How ice caves are formed — and dangerously devolve

VERLOT — The Big Four Ice Caves that collapsed Monday, killing one person and injuring five, are natural phenomena that Puget Sound-area residents have been visiting for decades.

But despite their persistence, the caves are always changing, sometimes to deadly effect. Big Four refers to the mountain, where a snowfield sometimes appears in the shape of a numeral four. The caves below the north face of the mountain are not made of pure ice, the way a cave in a glacier might be.

Rather, the caves are the result of avalanches filling the gully with snow. The snow, sheltered from direct sunlight by Big Four Mountain, persists year-round.

The caves are then carved out by meltwater streams and are expanded by an inrush of warmer air under the snow.

And that’s where the danger lies.

“As ice caves grow, the roof of the ice cave thins and weakens,” said Bernard Hallet, a glaciologist with the University of Washington’s Glaciology Group.

That increases the danger of a snow bridge or cave roof collapse, Hallet said, but it’s compounded by the fact that the water flowing into the snow makes it heavier and even more prone to collapse.

The caves have been a popular tourist destination since at least 1921, when brothers Wyatt and Bethel Rucker of Everett opened a resort called the Big Four Inn on the spot where the trailhead parking lot is today, according to an essay on Historylink.org. The inn burned down in 1949.

Adrienne Hall, manager for the Verlot Ranger Station, said the early heatwave this year has made the area more dangerous than usual.

“Like with fire season, we’re a month early for this time of year,” Hall said.

The ice has grown thinner.

“There’s also cracking going on inside, further in,” she said.

Winter’s low snowfall and the recent record heat aren’t helping matters.

Hallet’s research has taken him to Alaska and Antarctica, where he has had to access areas underneath glaciers through ice caves.

It’s always risky, especially near the entrances where the ice is thinnest, he said. In mountainous regions, the risk isn’t just from falling ice but also from rocks or boulders that can fall through the snow.

“I’ve always been really careful,” he said.

Ice caves are common in the mountains, although they can be created by different mechanisms. One of the more well-known systems, the Paradise Ice Caves on Mount Rainier, were carved out from under the Nisqually Glacier by snowmelt.

The Paradise Ice Caves melted away in the early 1990s, probably for good, when the glacier retreated.

There are records of ice cave fatalities at Paradise going back at least to 1915, when C.W. Ferguson poked the roof of a cave, triggering a collapse that killed him.

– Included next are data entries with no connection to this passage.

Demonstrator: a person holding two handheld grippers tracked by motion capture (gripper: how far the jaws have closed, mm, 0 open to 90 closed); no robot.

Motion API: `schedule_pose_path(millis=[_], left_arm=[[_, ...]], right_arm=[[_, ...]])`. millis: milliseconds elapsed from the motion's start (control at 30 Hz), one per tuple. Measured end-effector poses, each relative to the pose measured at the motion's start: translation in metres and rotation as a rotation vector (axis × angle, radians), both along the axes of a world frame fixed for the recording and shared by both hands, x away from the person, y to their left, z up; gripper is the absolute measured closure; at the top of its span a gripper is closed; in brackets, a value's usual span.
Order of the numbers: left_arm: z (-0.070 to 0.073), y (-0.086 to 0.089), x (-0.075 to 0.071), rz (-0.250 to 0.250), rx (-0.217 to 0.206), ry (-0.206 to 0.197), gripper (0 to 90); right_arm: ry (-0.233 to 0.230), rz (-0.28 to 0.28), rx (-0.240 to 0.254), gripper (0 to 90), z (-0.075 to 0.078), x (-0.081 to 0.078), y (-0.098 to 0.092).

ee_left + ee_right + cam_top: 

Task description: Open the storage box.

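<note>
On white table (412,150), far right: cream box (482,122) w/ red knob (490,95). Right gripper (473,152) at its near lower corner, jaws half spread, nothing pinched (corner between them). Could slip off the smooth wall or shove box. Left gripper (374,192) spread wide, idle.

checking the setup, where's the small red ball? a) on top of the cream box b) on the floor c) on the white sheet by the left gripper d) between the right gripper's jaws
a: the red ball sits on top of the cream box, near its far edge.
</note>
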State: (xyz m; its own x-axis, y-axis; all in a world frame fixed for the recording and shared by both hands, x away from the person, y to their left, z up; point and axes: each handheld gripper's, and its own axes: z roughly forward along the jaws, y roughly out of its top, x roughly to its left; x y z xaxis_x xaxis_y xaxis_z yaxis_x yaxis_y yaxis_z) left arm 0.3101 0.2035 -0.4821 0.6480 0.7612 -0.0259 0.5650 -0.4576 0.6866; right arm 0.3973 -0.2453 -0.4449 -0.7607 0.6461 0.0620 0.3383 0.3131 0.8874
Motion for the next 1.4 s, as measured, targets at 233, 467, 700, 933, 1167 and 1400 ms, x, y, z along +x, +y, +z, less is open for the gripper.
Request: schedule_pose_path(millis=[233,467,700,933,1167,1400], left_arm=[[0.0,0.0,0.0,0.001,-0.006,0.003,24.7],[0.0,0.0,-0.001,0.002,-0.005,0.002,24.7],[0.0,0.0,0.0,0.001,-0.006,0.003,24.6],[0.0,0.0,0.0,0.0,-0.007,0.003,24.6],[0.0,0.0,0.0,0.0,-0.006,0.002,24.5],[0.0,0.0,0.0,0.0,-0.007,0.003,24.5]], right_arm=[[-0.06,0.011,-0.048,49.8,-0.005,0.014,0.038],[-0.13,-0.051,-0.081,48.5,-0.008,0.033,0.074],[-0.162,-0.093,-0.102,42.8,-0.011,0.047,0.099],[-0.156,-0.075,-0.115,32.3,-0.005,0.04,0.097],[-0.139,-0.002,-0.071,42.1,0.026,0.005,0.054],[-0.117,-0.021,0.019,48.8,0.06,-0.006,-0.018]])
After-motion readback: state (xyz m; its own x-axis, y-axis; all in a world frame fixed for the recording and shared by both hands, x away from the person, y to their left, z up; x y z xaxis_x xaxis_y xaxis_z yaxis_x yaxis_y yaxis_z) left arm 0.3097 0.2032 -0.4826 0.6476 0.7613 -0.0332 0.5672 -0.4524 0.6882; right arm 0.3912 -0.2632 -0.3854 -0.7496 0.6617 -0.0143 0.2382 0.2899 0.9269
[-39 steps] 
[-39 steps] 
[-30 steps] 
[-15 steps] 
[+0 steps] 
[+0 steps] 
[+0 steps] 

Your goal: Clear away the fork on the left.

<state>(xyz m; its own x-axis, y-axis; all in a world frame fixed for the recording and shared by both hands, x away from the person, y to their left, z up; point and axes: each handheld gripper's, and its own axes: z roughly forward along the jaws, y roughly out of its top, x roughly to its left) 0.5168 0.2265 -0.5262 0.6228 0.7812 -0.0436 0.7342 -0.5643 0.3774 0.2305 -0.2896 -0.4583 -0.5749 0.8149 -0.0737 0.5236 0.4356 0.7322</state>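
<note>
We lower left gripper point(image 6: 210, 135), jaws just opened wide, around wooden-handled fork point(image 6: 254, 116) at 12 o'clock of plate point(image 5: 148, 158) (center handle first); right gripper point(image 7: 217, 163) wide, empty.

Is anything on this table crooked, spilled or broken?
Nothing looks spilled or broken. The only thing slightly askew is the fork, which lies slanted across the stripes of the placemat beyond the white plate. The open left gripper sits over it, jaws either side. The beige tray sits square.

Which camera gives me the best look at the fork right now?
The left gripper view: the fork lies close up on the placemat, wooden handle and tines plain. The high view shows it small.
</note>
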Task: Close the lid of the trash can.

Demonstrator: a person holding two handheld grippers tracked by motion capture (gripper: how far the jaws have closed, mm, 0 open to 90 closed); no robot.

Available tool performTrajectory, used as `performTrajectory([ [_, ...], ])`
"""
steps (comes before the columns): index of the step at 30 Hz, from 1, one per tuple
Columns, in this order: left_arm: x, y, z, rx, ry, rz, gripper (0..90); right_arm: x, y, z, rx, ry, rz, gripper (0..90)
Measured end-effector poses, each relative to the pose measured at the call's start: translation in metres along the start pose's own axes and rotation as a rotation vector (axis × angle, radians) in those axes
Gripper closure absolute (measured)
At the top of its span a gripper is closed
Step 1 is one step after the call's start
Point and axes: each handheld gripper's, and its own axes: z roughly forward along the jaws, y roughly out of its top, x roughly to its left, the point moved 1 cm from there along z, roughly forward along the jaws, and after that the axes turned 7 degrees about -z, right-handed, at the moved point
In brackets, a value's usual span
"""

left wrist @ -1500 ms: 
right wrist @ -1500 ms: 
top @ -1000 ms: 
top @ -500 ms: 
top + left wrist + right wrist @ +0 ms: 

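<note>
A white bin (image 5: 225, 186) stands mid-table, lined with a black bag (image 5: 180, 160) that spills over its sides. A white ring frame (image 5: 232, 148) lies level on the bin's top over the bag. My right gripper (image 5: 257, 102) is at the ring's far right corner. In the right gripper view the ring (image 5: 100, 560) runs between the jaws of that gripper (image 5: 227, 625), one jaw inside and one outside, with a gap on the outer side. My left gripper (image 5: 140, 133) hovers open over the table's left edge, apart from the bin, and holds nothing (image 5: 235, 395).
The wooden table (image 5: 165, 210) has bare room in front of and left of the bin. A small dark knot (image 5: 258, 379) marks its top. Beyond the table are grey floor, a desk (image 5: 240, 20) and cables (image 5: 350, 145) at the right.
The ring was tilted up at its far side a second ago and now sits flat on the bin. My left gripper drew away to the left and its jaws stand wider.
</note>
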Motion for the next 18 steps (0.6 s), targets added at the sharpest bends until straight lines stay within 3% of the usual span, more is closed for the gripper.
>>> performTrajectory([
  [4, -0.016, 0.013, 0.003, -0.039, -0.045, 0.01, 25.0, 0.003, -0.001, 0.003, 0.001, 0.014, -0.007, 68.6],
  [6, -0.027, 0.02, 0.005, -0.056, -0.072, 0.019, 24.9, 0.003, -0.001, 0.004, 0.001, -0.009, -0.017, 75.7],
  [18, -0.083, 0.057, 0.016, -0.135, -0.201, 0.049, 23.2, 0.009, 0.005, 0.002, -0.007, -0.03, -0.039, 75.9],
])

Scott Beason, the park geologist for Mount Rainier National Park, said ice caves often form at the edges of the glaciers, and there are caves at the summit created by internal heating in the volcano’s crater.

That doesn’t make them any less dangerous.

“Any ice formation that is around right now is particularly unstable because of the low snowpack we have,” Beason said. “The heat is particularly bad for it.

“I don’t feel comfortable going into an ice cave even when it’s stable,” he added.

Kim Brown, of Seattle, is an avid hiker and backpacker who volunteers as a wilderness ranger with the Mount Baker-Snoqualmie National Forest. The 1.1-mile trek to the ice caves is one of her favorites.

“It’s a nice, easy hike,” Brown said. “It’s beautiful. Flowers in summer, mushrooms in fall.”

The trail passes through swaths of trees broken off partway up the trunk from avalanches. That happens when falling snow protects the lower portion of the tree, but an avalanche and its shock waves snap off the upper part.

“You walk through that before you get to the ice caves so you can see the dynamic changes of the landscape,” she said.

Approaching the caves, the end of the trail is obvious, she said. The multiple warning signs make it clear that it’s unsafe to venture further.

“When it comes to seeing a sign or seeing a rule, it’s good stewardship to practice what the agency asks us to,” she said.